▶ [Prompt] Output the material exactly, with every line intact.

▶ [Information provided]
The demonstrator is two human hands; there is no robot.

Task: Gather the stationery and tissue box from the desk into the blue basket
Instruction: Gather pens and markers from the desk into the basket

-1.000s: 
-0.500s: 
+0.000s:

▶ [Response area]
The demonstrator is two human hands; there is no robot.

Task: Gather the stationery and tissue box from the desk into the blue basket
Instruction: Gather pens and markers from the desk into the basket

-1.000s: 
-0.500s: 
+0.000s:

This exercise has no more to it.